Compare data protection, access controls, AI governance and procurement readiness across legal AI platforms.

Security Checklist

Security review for legal AI is not only about infrastructure. The platform may process privileged documents, confidential client records, sensitive business data, prompts, outputs, citations, workflow decisions, signatures, and audit context.

Use this checklist to structure security, privacy, procurement, and AI governance review.

1. Data Classification and Intake

Ask:

  • What categories of customer data may enter the platform?
  • Can the platform support different data classes by organization, workspace, matter, team, or role?
  • How are documents, prompts, outputs, source references, signatures, comments, and audit records handled?
  • Are there workflows that should be prohibited or restricted because of data sensitivity?
  • How does the platform help teams keep sensitive data in the right workspace?

Evidence to request:

  • Data flow summary.
  • Data handling policy.
  • Retention and deletion documentation.
  • Support-access policy.
  • Security packet or questionnaire response.

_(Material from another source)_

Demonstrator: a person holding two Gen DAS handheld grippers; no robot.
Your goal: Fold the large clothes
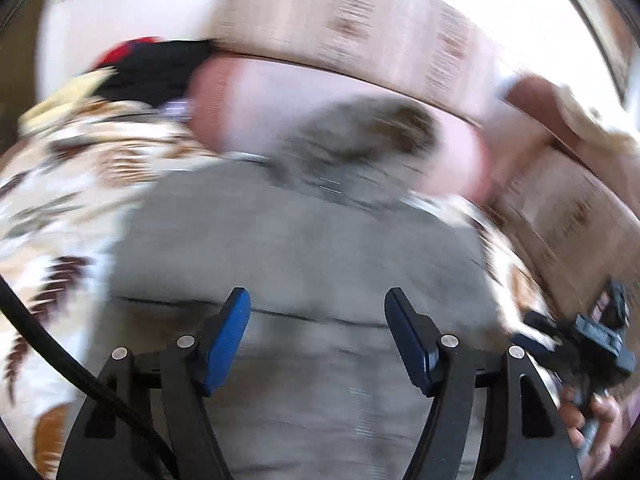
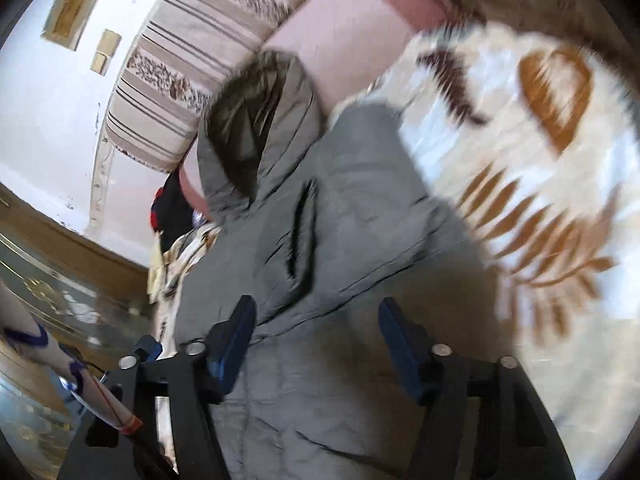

2. Tenant Isolation and Access Controls

Ask:

  • How is customer data separated by tenant?
  • How are teams, roles, workspaces, matters, and records permissioned?
  • Does the platform support SSO/SAML, MFA, RBAC, and admin controls?
  • Can access be scoped by workflow or resource?
  • How are deprovisioning and user lifecycle events handled?
  • How are privileged administrative actions logged?

Strong answers show clear separation between identity, role, workspace, matter, document, and administrative access.

3. AI Model and Provider Boundaries

Ask:

  • Which AI providers or model paths may be used?
  • How are provider choices governed by environment, plan, workflow, or customer requirement?
  • What contractual terms support any no-training or data-use statements?
  • Are prompts, completions, retrieved sources, embeddings, logs, or derived data used to train general models?
  • How are provider outages, model changes, or routing changes governed?
  • Are model/provider details exposed to end users or only managed internally?

Evidence to request:

  • AI governance summary.
  • Model/provider data handling explanation.
  • Contractual no-training language or approved equivalent.
  • Subprocessor list.
  • Change-management process for AI routing.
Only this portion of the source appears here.